VoiceMax is Coming July 22nd... Are You Ready to be Heard?
On Tue, 10 Jul 2007 11:08:42 -0700, Telstar Electronics
wrote in
. com:
On Jul 10, 12:28 pm, Frank Gilliland
wrote:
This 85% is by no means the average modulation... which is really
around 40% with voice signals.
It varies as much as people have different voices and speaking styles,
but it is generally accepted to be in the 20 to 25% range (peak to
average ratio from 5:1 to 4:1).
Since you have stopped your personal attack (for now), I will
certainly respond to your comments.
You are correct... I said "around 40%". You say 20-25%.
Either way... the number is far from the optimum 100% value the
VoiceMax can deliver.
See below.
The VoiceMax brings the average
modulation to 100%! That means that every voice... high or low... soft
or loud... will modulate the radio at a constant 100%.
Impossible, and you prove it yourself with your implementation of a
noise gate. You can push 40 to 50% with heavy filtering, and that's
about the best you can do, but it still causes moderate distortion.
Very possible... and the distortion is less than 1% THD.
Not possible. Older power amps were lucky to get as low as 1%
distortion -without- compression. Compression, by any other name, -IS-
distortion, whether it's by clipping or by AGC. You can filter out
some of the harmonics but the distortion remains -- and is evident by
a change in the output as you readily admit. As far as harmonics are
concerned, if you have a brick-wall filter at 3kHz you still pass
harmonics generated from fundamentals below 1.5kHz, which includes
most of the intelligible speech.
(Anyone who wants a primer in the audio spectrum should find a .wav
file of a standard 1kHz tone and try to duplicate it with their own
voice. Unless you are Mariah Carey, good luck!)
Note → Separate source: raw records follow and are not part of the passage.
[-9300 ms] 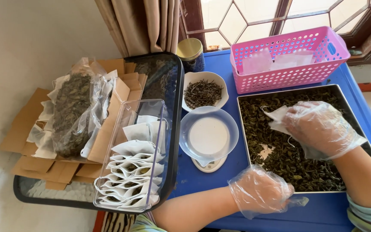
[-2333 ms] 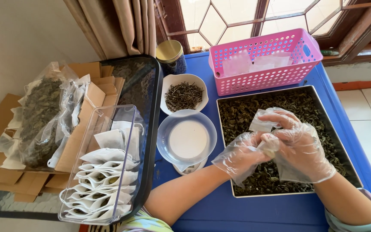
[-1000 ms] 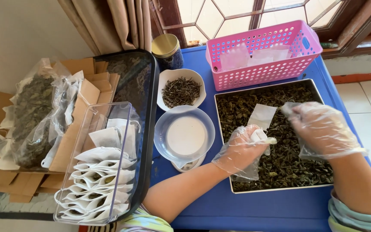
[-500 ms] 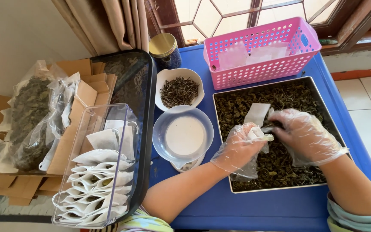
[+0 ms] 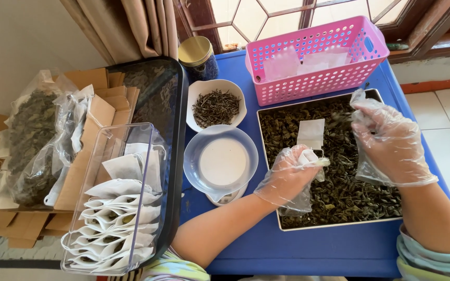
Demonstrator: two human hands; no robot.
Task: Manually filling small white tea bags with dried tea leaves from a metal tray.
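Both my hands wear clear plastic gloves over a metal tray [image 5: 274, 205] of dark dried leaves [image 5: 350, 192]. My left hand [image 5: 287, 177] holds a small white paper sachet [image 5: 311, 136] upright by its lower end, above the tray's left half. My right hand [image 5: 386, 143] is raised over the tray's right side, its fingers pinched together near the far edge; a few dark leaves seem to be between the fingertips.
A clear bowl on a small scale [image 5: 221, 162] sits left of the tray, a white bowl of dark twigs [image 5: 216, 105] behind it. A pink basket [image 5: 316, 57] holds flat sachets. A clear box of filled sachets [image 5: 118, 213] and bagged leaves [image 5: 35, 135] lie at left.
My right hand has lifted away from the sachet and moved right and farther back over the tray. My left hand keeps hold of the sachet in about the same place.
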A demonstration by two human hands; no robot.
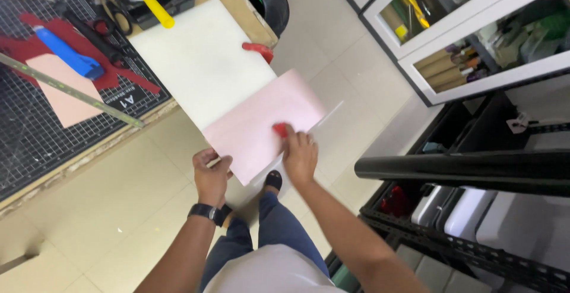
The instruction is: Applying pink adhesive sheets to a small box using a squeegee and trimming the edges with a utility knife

So even if you -think- you have filtered out 99% of the harmonics
generated by compression, think again. Only a distortion analyzer will
tell you how much THD remains.
Even if your "constant 100%" modulation applies only to unmuted voice,
it would be completely unintelligible. You can pick up almost any book
on radio communications and it will say the same thing.
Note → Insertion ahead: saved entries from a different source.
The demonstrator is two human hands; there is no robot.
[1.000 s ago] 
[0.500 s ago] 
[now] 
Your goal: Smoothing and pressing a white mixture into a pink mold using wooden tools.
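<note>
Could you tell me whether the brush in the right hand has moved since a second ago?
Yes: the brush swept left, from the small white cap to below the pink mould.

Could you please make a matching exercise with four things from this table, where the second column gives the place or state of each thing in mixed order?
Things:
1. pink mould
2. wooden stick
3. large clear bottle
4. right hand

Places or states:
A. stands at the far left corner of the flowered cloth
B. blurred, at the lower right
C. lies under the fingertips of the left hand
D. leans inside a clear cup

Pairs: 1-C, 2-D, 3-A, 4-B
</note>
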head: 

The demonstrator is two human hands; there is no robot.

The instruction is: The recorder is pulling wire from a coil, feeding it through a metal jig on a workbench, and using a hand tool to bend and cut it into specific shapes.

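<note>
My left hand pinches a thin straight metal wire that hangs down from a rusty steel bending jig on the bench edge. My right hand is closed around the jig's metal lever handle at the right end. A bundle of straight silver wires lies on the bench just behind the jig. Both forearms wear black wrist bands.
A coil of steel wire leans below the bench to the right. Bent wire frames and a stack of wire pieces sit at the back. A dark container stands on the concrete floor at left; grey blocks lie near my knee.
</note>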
You are correct that the 100% average applies to the unmuted signal...
Why would we be talking about anything else?
The audio signal is perfectly clear and has less than 1% THD.
Can't happen. If your peak-to-average 1:1 (which is required for 100%
modulation) then all ...=-ALL-=... the audio peaks are at the maximum.
With a 3kHz spectral limit, this would require an AGC response of less
than 20 uS, assuming you want the output to at least vaguely resemble
the input (that's 1/6000 with a very generous 10% response delay). The
chip you selected simply doesn't work that fast. You would need an AGC
amp with a slew rate at -least- 100 times faster than what you have.
Now assuming you have such a chip, and you did get 1:1 peak-to-average
voice power while muting everything else, your output would sound much
like dried ****. It's not hard to duplicate; just run a 10Vp-p audio
signal through a couple 1N34A's and filter at 3kHz. It will achieve
100% average modulation all the time, but it sounds like crap and is
completely unintelligible. And it ain't "less than 1% THD" -- the DA
says it's closer to 80% -after- the 3kHz filter.
If your processor has "perfectly clear" audio while at maximum
compression then I can guarantee you that it -isn't- running anywhere
close to 100% average modulation. 40% at best. And that's no better
than the AGC already built into the radio. On the other hand, if you
built what I already told you was a 'constant volume amplifier' (that
you confused with a 'voltage controlled amplifier') then your average
modulation is going to be closer to 25%.
Either way, your performance claims are contradictory and unrealistic
(i.e, impossible). At best they show ignorance of the principles used;
at worst, they show deception in marketing.